There were two brickworks in operation during the latter part of the 19th century, one at Millhead, opposite Rushley Island, and the other, further east, at Landwick. Each had its own wharf with tramlines leading from the brickworks. The bricks were loaded onto barges for despatch up the Thames to London. Many of the barges were owned by the Howard family of Great Wakering and the men operating them lived in the village. The crew, usually three, comprised the captain, the mate and a boy, each of whom wore blue suits, a peaked cap and a blue guernsey. They would stock up at the village store; the mate was usually the cook.

The brickworks company - Messrs D & C Rutter - was a family company which also owned small sailing barges for transporting bricks. They were known as 'Rutters Pitchpiners' because they were cheaply built of pitchpine and were narrower than most barges; when loaded, therefore, they sat rather low and would ship a great deal of water when sailing, especially in bad weather.
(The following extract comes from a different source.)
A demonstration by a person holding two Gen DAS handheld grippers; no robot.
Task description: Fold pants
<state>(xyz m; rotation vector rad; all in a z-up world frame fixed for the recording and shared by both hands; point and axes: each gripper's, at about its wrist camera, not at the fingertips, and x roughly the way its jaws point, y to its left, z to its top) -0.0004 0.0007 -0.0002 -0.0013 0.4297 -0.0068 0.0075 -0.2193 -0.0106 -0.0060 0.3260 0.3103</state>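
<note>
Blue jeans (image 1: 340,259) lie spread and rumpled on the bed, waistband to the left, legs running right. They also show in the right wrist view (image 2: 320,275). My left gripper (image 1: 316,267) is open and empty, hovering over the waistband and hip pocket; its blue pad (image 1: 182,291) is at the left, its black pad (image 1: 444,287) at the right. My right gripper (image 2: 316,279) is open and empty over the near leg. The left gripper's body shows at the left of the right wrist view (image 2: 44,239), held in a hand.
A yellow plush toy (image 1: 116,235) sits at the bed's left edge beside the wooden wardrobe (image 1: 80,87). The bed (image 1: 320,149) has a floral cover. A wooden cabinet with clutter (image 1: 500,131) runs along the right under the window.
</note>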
It is obvious from the 1871 and 1881 Censuses that the brickworks were in full operation at that period but no mention is made of Millhead in any earlier census. About 40 families were recorded as living at Millhead in 1871 yet there is little evidence, from maps of that period, of houses in the area. Perhaps the families lived in very temporary accommodation although the Rutters did build some cottages for their employees in New Road, known as 'Rutters Cottages'.

In 1871, John Reed, aged 27 and originally from Hillingdon in Middlesex, was Manager at the brickworks, living in the village near the 'Bell Inn'. He and his wife employed a domestic servant aged 16. Nearly all the brickmakers and the labourers who lived at Millhead, together with the four lodging at what is now the 'Red Lion' and some others living in the village, came from counties other than Essex. Many like, John Reed, were from Middlesex.

By 1881, there was a fresh Manager at Millhead, Henry Juniper, aged 49, from Stock in Essex; there was also John H Juniper, aged 26, employed as Clerk, possibly Henry's son. Henry Juniper, who died in October 1911, was succeeded by his son Peter, who was not a success and was replaced by a Mr Philip Tranter.

Millhead had its own public house, appropriately named the 'Brickmakers Arms'. Eleanor Cook, aged 55 in 1871, was described in the census as 'Beer House Keeper', while her husband, Frederick Cook aged 53, was a brickmaker. In the 1881 Census there is no mention of the Brickmakers Arms; the husband is still noted as a brickmaker but his wife is described as a lunatic.

The 'Brickies' - those who worked in the brickfields were considered a rough lot compared with the more stable agricultural labourer but once settled in the village they rather sobered down. Even so, rows and fights were not uncommon when the public houses closed on Saturdays nights for the beer, made by Luker of Southend, was pretty strong. In winter, when the brickworks were more or less closed, some went to find employment in London, many in the gas works.